* _RECORDS TO USE_:
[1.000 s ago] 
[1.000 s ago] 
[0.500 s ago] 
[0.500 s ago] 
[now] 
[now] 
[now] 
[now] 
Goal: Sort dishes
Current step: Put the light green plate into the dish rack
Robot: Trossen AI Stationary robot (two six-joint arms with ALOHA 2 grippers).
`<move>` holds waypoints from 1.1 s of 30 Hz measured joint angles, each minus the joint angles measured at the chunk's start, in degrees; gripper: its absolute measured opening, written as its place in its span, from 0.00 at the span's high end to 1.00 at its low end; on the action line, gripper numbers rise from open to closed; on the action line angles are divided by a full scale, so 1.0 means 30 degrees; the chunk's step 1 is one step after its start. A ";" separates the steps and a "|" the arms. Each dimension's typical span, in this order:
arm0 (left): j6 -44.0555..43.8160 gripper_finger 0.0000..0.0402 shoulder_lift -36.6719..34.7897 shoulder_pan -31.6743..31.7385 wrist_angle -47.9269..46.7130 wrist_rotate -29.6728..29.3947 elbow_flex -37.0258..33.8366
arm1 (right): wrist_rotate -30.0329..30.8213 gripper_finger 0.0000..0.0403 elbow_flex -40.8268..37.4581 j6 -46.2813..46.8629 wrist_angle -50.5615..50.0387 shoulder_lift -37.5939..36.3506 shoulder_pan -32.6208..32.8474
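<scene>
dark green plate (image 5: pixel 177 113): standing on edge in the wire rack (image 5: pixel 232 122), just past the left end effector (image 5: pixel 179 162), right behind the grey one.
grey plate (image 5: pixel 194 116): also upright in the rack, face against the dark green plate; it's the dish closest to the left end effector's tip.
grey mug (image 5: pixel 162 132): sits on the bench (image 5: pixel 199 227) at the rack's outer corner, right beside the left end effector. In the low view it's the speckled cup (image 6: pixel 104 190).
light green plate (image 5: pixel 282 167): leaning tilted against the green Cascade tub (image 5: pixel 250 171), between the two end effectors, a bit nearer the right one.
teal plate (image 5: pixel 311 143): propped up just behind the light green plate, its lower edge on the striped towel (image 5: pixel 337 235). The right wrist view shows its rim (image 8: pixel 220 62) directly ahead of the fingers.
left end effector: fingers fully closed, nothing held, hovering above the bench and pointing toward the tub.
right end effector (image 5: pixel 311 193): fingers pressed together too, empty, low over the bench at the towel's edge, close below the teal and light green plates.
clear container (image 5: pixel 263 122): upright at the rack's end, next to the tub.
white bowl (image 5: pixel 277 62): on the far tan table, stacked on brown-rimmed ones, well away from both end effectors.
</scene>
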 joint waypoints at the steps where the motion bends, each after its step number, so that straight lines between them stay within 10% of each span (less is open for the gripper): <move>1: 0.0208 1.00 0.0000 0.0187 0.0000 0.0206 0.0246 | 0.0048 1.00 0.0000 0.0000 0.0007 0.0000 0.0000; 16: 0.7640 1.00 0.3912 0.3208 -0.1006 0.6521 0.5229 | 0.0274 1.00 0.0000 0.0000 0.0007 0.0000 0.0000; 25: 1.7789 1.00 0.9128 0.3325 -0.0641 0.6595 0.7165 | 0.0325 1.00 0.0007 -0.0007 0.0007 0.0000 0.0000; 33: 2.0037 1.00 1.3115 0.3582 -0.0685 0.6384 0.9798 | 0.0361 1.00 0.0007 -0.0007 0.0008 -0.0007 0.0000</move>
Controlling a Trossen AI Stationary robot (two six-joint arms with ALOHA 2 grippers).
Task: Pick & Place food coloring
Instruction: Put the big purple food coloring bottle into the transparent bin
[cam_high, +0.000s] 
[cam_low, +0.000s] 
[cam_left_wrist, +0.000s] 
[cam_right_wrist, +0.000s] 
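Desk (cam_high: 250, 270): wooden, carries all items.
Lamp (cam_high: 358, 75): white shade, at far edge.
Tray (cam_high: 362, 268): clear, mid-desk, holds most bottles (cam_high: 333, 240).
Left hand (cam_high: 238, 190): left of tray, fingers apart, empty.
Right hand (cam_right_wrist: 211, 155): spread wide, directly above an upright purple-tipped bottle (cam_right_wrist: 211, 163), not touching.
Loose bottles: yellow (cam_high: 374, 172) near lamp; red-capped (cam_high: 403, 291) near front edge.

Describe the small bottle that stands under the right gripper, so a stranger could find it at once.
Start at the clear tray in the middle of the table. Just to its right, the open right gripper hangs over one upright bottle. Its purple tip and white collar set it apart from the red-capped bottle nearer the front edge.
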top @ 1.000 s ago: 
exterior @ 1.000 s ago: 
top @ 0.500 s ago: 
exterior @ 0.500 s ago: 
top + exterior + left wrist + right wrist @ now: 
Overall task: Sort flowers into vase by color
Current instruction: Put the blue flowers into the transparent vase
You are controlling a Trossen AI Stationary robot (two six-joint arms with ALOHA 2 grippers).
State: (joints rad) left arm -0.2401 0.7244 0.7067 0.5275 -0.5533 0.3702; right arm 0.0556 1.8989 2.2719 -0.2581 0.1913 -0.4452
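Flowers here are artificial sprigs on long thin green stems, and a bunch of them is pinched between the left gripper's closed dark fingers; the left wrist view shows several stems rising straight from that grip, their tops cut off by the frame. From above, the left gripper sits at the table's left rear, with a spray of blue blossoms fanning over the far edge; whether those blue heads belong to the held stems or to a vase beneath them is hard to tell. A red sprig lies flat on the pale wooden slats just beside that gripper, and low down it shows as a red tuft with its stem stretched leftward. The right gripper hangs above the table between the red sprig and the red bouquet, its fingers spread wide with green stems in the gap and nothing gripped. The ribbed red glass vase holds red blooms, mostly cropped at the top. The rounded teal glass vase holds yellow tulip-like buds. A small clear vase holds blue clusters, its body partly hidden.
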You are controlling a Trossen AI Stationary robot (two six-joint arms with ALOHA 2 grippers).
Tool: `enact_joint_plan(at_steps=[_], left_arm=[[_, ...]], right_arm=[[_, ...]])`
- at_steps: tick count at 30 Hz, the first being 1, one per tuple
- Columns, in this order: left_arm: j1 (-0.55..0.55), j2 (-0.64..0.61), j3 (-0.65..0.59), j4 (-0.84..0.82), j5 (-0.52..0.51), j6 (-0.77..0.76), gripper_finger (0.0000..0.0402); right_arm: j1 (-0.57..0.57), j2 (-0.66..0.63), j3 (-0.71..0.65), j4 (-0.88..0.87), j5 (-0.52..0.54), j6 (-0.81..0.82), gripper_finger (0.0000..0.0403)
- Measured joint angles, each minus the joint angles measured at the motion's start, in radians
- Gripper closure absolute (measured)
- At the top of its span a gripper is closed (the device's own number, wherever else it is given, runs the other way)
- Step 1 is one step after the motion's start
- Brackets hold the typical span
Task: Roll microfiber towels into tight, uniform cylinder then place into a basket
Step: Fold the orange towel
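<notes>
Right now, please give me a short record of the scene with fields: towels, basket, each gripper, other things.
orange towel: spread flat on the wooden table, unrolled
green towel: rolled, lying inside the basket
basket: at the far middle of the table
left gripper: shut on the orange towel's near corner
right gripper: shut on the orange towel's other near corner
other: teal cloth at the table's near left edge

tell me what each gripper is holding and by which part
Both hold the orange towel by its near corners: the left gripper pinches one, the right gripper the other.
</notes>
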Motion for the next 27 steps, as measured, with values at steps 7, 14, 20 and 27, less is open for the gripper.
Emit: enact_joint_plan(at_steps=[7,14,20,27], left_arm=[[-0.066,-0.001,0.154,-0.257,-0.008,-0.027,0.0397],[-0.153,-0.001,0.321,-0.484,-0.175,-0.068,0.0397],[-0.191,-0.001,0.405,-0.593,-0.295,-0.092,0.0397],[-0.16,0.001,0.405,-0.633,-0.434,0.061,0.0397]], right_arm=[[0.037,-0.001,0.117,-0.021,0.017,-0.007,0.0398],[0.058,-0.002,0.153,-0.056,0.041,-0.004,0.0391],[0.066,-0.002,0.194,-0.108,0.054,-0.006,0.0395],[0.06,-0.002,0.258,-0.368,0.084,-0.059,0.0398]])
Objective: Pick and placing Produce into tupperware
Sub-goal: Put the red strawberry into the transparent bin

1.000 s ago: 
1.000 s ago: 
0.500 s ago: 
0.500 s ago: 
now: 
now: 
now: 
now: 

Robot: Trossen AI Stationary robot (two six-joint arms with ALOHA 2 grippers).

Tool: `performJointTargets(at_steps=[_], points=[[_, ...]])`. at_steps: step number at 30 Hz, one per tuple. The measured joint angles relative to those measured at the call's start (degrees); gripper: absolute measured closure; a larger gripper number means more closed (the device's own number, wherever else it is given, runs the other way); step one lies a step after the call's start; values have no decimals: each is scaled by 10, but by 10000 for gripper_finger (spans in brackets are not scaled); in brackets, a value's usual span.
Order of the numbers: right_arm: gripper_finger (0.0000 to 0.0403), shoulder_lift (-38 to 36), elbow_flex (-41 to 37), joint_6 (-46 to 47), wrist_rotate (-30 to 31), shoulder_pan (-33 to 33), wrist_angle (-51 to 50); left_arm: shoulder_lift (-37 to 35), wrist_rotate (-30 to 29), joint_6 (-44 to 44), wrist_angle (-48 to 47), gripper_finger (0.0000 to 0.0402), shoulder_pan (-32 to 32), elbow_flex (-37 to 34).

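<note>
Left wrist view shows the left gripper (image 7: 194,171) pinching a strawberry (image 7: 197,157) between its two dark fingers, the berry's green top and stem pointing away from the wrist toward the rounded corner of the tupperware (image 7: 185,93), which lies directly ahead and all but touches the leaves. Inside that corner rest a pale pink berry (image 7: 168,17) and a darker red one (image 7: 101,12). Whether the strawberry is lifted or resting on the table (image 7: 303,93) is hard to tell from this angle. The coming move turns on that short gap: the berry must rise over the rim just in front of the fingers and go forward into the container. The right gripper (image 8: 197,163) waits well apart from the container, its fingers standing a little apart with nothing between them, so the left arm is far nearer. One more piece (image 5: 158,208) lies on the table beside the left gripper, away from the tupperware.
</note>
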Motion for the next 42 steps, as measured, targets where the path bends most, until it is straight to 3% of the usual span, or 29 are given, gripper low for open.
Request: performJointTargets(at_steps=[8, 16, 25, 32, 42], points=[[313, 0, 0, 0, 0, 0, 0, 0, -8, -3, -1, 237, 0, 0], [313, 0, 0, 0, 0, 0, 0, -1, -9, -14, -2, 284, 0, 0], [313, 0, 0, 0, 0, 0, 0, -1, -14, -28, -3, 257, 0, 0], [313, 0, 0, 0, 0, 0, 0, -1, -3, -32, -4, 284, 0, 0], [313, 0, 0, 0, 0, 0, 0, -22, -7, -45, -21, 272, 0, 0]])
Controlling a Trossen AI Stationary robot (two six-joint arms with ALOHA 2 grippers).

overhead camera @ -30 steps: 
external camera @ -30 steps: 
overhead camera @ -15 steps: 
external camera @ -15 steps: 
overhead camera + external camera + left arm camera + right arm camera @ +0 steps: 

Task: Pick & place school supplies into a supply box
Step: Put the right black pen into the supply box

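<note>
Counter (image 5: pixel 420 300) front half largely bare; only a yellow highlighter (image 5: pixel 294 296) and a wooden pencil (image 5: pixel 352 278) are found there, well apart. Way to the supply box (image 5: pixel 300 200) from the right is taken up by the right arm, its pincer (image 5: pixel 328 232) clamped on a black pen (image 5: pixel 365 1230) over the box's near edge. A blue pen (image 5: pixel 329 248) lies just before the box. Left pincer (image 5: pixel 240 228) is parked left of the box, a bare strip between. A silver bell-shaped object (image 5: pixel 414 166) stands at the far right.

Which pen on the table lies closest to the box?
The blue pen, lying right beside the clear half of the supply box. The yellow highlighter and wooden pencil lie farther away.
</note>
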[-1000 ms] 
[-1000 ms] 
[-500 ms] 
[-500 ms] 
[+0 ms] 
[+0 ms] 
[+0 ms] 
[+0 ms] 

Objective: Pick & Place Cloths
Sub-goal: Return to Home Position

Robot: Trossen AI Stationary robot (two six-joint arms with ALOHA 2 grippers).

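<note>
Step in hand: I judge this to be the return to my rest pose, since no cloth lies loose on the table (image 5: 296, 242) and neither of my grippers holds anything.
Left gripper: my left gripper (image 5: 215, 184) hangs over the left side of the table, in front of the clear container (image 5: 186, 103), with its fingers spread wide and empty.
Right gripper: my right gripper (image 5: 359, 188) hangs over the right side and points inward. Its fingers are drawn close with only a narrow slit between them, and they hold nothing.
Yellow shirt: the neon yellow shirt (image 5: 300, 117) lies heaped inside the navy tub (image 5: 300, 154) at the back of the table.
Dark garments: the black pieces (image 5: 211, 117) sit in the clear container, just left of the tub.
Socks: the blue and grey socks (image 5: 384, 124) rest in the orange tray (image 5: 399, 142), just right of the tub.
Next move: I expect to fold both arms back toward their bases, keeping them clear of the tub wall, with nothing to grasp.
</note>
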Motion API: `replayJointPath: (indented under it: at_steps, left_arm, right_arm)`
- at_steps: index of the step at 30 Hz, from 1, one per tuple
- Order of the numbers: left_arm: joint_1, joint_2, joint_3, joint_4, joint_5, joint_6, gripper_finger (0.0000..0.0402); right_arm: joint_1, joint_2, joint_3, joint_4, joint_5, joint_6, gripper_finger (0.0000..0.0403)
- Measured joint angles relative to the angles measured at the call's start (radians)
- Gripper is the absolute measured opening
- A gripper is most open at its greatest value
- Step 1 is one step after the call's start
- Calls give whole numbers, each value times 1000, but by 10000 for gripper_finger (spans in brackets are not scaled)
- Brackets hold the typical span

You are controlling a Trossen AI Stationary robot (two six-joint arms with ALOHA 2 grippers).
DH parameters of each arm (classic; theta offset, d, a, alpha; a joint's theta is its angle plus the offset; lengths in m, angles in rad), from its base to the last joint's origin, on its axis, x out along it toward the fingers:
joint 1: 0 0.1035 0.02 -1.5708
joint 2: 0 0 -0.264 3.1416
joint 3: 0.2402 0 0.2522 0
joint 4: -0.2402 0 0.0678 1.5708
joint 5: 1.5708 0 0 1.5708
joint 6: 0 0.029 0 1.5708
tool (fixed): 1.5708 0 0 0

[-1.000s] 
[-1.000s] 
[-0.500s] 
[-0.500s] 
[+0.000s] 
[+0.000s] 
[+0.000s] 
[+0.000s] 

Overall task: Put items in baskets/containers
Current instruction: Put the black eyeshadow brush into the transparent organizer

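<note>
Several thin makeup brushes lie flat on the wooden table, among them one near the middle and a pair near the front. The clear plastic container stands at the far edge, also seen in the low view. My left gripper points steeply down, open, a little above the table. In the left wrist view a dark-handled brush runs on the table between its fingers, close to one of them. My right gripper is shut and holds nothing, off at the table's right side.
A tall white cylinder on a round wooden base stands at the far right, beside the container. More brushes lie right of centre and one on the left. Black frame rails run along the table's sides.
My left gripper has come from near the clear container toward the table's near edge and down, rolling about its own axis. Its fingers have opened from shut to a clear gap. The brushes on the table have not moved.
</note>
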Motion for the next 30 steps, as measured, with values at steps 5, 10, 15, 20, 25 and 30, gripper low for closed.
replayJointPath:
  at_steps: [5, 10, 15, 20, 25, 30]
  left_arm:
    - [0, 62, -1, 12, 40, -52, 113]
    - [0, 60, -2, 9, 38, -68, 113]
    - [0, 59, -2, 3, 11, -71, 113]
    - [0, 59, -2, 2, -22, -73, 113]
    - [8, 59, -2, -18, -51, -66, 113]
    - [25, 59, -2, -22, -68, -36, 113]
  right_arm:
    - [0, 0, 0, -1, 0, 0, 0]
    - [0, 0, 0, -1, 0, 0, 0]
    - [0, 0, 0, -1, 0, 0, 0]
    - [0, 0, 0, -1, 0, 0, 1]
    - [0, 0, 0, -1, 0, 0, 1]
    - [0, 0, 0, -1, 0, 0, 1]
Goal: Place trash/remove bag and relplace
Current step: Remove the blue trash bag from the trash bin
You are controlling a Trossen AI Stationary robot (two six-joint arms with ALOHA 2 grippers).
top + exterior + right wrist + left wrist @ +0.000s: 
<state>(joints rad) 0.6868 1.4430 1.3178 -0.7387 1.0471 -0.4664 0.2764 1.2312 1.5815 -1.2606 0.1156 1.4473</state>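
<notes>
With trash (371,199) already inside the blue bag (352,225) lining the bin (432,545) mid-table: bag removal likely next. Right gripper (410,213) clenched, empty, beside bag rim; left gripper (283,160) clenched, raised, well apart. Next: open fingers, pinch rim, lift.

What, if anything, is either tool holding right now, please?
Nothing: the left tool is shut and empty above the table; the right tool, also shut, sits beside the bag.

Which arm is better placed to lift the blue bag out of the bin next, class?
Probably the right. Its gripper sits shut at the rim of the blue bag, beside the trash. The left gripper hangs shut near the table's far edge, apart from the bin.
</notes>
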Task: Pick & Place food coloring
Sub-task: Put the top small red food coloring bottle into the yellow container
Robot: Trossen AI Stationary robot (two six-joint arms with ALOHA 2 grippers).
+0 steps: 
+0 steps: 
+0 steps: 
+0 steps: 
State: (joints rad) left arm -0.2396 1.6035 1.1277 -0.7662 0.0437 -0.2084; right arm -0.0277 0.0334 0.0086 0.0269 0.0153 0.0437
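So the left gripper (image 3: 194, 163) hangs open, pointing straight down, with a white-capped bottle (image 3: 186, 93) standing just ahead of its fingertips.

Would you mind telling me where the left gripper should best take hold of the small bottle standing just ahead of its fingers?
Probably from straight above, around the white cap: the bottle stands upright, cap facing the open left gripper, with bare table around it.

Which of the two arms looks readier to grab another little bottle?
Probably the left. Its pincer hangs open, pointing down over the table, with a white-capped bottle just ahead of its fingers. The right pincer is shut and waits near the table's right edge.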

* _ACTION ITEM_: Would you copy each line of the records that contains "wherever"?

* _RESULT BELOW_:
- At the top of its span a gripper is closed (the device's own number, wherever else it is given, runs the other way)
Tool: `performJointTargets(at_steps=[_], points=[[_, ...]])`. at_steps: step number at 30 Hz, one per tuple. The measured joint angles relative to those measured at the call's start (degrees); gripper: absolute measured closure; a larger gripper number means more closed (the device's own number, wherever else it is given, runs the other way); step one lies a step after the call's start; values have no decimals: each is scaled by 10, but by 10000 for gripper_finger (spans in brackets are not scaled); in brackets, a value's usual span.

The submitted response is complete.